Testimoni di perdono
L’esempio di Pietro e Paolo aiuta a riconciliarci con noi stessi, con il prossimo e con Dio, a sentire che essere perdonati è sempre possibile, che Gesù Cristo ci attende sempre e ci chiama per nome, uno ad uno, come con Pietro e Paolo. Continua nella stessa omelia Papa Francesco: “Nelle loro cadute hanno scoperto la potenza della misericordia del Signore, che li ha rigenerati. Nel suo perdono hanno trovato una pace e una gioia insopprimibili. Con quello che avevano combinato avrebbero potuto vivere di sensi di colpa: quante volte Pietro avrà ripensato al suo rinnegamento!
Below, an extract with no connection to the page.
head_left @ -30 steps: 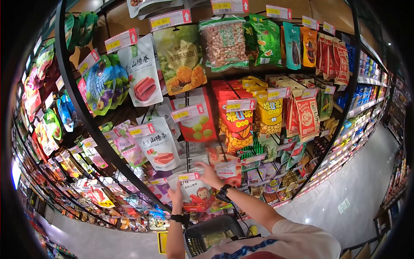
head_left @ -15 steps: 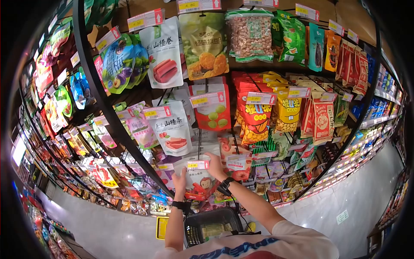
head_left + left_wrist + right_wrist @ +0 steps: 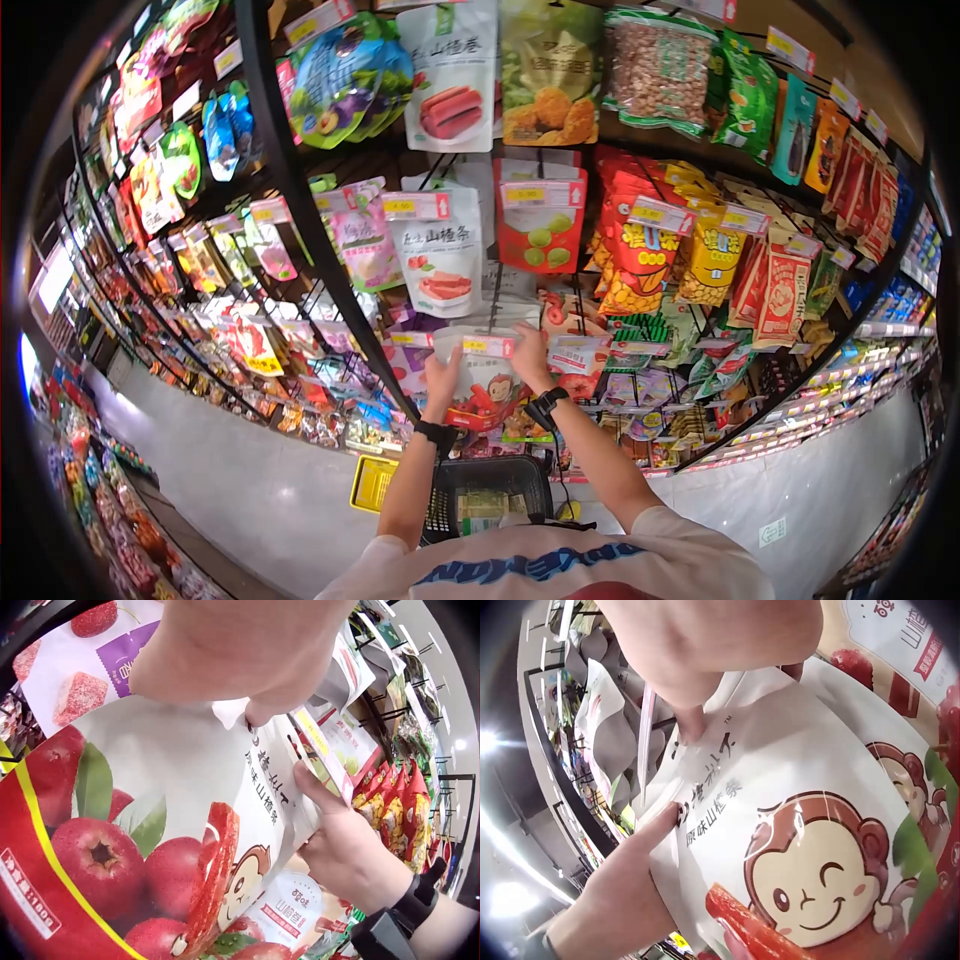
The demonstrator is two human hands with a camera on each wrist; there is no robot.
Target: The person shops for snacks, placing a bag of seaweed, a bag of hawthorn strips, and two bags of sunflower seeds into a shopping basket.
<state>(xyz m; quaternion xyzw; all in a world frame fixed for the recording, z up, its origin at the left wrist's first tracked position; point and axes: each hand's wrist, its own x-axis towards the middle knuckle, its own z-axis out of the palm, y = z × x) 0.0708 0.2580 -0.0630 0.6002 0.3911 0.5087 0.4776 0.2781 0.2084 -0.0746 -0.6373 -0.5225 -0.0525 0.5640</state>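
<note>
A white and red snack bag (image 3: 487,398) with a cartoon monkey and red hawthorn fruit hangs low on the rack behind a price tag (image 3: 488,346). At its upper left edge, my left hand (image 3: 441,378) pinches the bag. My right hand (image 3: 530,355) grips the upper right edge, its thumb on the front in the left wrist view. Most of the fingers of both hands are hidden behind the bag. A second monkey-print bag (image 3: 909,780) sits right behind it in the right wrist view.
Above hang a white pouch (image 3: 441,255) and a red pouch (image 3: 541,228). Red chip bags (image 3: 637,260) hang at the right. A black upright post (image 3: 320,230) runs down the left side. Below my hands is a dark shopping basket (image 3: 440,515) with packs inside, beside a yellow basket (image 3: 372,484).
The head view has turned, so the shelves shift right and upward in it. Both hands stay at the upper edges of the monkey-print bag, which still hangs behind the tag.
</note>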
Quanti scrupoli per Paolo, che aveva fatto del male a tanti innocenti! Umanamente avevano fallito. Ma hanno incontrato un amore più grande dei loro fallimenti, un perdono così forte da guarire anche i loro sensi di colpa. Solo quando sperimentiamo il perdono di Dio rinasciamo davvero. Da lì si riparte, dal perdono; lì ritroviamo noi stessi: nella confessione dei nostri peccati”.
Testimoni di Gesù
“Pietro e Paolo - afferma Papa Francesco - sono soprattutto testimoni di Gesù. Egli nel Vangelo di oggi domanda: ‘La gente, chi dice che sia il Figlio dell’uomo?’… Gesù non è il passato, ma il presente e il futuro. Non è un personaggio lontano da ricordare, ma Colui al quale Pietro dà del tu: Tu sei il Cristo. Per il testimone, più che un personaggio della storia, Gesù è la persona della vita: è il nuovo, non il già visto; la novità del futuro, non un ricordo del passato. Dunque, testimone non è chi conosce la storia di Gesù, ma chi vive una storia di amore con Gesù. Perché il testimone, in fondo, questo solo annuncia: che Gesù è vivo ed è il segreto della vita. Vediamo infatti Pietro che, dopo aver detto: Tu sei il Cristo, aggiunge: ‘il Figlio del Dio vivente’ (v. 16). La testimonianza nasce dall’incontro con Gesù vivo. Anche al centro della vita di Paolo troviamo la stessa parola che trabocca dal cuore di Pietro: Cristo. Paolo ripete questo nome in continuazione, quasi quattrocento volte nelle sue lettere! Per Lui Cristo non è solo il modello, l’esempio, il punto di riferimento: è la vita. Scrive: «Per me il vivere è Cristo» (Fil 1,21). Gesù è il suo presente e il suo futuro, al punto che giudica il passato spazzatura di fronte alla sublimità della conoscenza di Cristo (cfr Fil 3,7-8)”.